Print exactly the lines below between the line holding "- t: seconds" and the line holding "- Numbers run", inclusive, and nothing more.

(Data items)
((
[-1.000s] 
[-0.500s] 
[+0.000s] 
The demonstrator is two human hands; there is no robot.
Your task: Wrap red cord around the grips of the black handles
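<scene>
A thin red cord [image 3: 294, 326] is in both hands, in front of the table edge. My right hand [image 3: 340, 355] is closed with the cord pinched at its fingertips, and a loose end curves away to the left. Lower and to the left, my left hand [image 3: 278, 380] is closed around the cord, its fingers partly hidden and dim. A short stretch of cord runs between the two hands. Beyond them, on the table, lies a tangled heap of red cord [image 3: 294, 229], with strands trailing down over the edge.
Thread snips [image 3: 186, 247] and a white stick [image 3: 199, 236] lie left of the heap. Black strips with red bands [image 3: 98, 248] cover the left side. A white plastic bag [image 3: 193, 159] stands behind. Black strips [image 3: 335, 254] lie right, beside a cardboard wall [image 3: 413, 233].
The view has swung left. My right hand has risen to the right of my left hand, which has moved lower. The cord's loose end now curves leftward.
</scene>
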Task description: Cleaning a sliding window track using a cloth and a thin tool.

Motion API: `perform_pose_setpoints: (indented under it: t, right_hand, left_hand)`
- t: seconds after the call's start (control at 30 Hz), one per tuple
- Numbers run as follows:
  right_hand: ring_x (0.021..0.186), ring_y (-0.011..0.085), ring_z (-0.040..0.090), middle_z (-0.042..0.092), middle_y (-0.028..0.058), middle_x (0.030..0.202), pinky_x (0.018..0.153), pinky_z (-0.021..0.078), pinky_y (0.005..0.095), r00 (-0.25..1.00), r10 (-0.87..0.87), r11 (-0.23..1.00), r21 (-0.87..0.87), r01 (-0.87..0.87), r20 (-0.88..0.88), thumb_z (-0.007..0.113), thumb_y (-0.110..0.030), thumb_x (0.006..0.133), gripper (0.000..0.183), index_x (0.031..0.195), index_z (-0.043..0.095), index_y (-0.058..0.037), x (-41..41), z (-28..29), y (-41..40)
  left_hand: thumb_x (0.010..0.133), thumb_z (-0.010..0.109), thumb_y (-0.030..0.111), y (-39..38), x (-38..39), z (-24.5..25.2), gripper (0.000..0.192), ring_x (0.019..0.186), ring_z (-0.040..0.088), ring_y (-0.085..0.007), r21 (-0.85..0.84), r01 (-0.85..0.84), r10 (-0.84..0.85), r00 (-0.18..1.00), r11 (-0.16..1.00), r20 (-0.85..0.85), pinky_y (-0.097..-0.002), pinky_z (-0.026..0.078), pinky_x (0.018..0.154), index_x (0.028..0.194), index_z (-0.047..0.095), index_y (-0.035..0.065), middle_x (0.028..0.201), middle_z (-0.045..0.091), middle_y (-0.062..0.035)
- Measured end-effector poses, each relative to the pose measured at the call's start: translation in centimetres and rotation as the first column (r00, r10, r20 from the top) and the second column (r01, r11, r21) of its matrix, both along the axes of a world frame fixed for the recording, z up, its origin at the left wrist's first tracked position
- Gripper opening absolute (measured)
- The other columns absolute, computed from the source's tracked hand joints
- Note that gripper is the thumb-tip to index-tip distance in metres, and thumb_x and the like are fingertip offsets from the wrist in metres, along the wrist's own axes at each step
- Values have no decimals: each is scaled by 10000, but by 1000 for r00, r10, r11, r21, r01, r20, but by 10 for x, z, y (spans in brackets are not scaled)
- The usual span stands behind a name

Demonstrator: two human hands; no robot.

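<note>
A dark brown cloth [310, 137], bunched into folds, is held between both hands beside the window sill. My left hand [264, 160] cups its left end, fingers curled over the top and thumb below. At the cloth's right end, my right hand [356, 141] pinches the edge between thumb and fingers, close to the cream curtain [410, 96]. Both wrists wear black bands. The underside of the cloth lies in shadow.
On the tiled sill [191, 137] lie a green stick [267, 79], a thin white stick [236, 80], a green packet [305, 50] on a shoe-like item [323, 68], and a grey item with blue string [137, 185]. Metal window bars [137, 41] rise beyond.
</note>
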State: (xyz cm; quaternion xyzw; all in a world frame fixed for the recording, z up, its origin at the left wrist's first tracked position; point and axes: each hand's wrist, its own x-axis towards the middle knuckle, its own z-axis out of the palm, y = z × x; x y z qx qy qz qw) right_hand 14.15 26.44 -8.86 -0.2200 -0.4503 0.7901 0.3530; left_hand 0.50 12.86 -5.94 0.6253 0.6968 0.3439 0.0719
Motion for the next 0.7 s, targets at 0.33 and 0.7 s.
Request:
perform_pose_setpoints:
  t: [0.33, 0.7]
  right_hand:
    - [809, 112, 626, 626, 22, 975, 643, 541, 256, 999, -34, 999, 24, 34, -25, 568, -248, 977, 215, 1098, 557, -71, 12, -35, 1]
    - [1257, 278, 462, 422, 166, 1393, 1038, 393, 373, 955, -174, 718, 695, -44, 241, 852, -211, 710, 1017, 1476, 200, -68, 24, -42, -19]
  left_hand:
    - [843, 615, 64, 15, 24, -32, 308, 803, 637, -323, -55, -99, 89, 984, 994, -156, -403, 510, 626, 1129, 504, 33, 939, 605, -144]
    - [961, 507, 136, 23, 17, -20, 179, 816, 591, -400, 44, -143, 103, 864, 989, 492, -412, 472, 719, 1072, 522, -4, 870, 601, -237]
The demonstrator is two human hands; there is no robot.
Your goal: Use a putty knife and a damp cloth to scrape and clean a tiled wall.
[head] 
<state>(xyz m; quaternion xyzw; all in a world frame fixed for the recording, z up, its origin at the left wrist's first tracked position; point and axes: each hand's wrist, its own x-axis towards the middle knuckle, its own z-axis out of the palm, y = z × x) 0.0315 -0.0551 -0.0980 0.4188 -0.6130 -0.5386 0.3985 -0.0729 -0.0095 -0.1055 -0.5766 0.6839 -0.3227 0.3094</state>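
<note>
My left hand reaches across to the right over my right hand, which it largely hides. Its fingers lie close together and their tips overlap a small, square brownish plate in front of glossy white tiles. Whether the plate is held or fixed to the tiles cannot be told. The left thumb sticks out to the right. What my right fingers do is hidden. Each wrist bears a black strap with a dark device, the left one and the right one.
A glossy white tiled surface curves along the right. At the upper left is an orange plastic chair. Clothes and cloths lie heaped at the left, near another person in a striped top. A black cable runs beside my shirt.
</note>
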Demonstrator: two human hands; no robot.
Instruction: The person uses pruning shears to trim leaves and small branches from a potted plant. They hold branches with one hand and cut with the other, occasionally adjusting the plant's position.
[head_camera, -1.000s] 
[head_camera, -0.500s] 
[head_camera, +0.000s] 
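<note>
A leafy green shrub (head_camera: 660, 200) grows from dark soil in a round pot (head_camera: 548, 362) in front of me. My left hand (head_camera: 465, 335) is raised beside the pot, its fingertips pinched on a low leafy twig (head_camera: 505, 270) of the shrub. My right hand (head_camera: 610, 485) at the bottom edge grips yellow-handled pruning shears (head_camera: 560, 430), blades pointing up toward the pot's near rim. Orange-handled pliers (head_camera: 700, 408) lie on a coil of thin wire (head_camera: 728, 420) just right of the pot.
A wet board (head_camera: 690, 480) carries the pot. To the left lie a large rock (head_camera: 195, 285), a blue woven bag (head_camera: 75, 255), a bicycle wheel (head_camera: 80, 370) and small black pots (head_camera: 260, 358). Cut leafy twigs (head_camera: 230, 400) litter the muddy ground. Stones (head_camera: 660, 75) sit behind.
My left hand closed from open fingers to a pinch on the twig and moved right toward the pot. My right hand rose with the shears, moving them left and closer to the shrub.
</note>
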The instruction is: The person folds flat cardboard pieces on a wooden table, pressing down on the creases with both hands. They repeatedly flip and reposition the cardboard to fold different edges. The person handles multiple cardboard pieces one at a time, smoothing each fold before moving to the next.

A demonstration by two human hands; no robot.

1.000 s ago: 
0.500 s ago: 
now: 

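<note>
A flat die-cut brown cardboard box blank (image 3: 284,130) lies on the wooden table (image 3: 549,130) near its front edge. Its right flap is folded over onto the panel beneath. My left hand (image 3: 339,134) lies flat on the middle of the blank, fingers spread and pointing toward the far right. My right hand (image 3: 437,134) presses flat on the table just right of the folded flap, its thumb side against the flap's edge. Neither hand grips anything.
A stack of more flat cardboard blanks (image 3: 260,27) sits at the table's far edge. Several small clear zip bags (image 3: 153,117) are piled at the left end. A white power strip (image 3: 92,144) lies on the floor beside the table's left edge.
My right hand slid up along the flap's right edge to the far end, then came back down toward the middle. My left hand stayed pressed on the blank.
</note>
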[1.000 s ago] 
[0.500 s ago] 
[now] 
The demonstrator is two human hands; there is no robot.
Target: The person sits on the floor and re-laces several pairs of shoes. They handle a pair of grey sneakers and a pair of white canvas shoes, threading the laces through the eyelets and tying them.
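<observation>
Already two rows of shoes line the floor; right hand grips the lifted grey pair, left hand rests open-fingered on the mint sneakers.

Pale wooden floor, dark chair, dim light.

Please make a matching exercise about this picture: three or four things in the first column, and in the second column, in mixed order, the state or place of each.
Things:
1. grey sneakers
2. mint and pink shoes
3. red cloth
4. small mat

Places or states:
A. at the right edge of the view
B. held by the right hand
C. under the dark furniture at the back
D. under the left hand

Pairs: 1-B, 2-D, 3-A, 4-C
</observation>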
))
(ANSWER SPACE):
- t: seconds after the call's start (control at 30 Hz), one per tuple
- Numbers run as follows:

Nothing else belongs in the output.